A Taylor series builds this polynomial approximation around a specific point. Each term in the series uses a higher-order derivative of the original function at that point, divided by the corresponding factorial, multiplied by a power of the distance from that point. When the expansion is centered at zero, it’s called a Maclaurin series. You’ll memorize the Maclaurin series for common functions like e^x, sin(x), and cos(x), and learn to derive others.

A key concept here is the remainder, or error term. Taylor’s theorem lets you bound how far off your approximation is when you use only a finite number of terms. This matters in practice because engineers and scientists routinely use Taylor polynomials to approximate calculations, and they need to know how accurate the result is. You’ll also learn about the radius and interval of convergence, which tells you for which values of x the series actually works as a valid representation of the function.

Parametric Equations and Polar Coordinates

Near the end of the course, most Calc 2 syllabi introduce two alternative ways of describing curves that go beyond the standard y = f(x) format.

Parametric equations define both x and y as separate functions of a third variable, usually called t. This lets you describe paths where a single y-value might correspond to multiple x-values, like the trajectory of a projectile or the outline of a loop. You’ll learn to find slopes (tangents) and areas using parametric equations.

Polar coordinates replace the usual x-y grid with a system based on distance from the origin and angle. Some curves, like spirals and rose-shaped graphs, are dramatically simpler to describe in polar form.
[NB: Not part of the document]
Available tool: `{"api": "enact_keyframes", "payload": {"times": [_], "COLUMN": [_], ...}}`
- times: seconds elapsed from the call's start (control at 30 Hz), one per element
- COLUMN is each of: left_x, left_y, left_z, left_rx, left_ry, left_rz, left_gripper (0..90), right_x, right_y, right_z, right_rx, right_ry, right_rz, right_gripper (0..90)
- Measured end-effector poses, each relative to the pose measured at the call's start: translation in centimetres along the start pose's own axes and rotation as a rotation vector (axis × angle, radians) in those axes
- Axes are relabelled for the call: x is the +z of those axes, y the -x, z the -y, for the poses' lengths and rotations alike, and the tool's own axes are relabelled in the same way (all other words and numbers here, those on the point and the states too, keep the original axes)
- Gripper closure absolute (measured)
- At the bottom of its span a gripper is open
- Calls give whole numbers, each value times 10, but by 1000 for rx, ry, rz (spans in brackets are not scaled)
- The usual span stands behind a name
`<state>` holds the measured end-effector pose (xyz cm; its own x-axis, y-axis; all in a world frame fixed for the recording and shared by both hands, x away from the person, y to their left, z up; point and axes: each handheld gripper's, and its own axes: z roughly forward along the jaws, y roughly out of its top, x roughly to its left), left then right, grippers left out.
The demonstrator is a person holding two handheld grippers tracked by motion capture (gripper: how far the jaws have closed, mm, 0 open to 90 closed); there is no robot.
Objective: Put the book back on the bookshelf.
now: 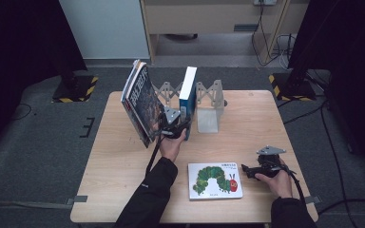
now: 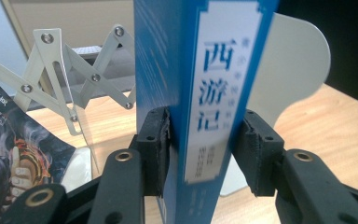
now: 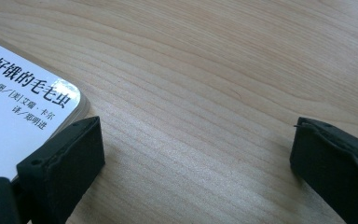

You’ll practice converting between coordinate systems, graphing polar curves, and computing areas enclosed by polar curves using integration.

Some programs also include a brief introduction to differential equations at the end of Calc 2, covering separable and first-order linear equations. This varies by school, though, and many programs save differential equations for a dedicated course.

What You Need Before Starting

Calc 2 assumes solid command of everything from Calc 1: limits, derivatives (including chain rule, product rule, and quotient rule), and basic integration with u-substitution. Beyond that, your algebra and trigonometry skills need to be sharp. You’ll constantly factor polynomials, simplify rational expressions, work with exponents and logarithms, and solve trig equations. Weak trig skills in particular will slow you down, since several integration techniques rely heavily on trig identities.

How Calc 2 Fits Into the Sequence

Calc 2 is entirely single-variable. You’re still working with functions of one input. Calculus 3 is where multivariable calculus begins, with topics like partial derivatives, double and triple integrals, and vector calculus (gradient, curl, divergence). The series and parametric/polar material from Calc 2 doesn’t come back heavily in Calc 3, but the integration techniques do. Strong integration skills from Calc 2 make the multiple integrals in Calc 3 much more manageable.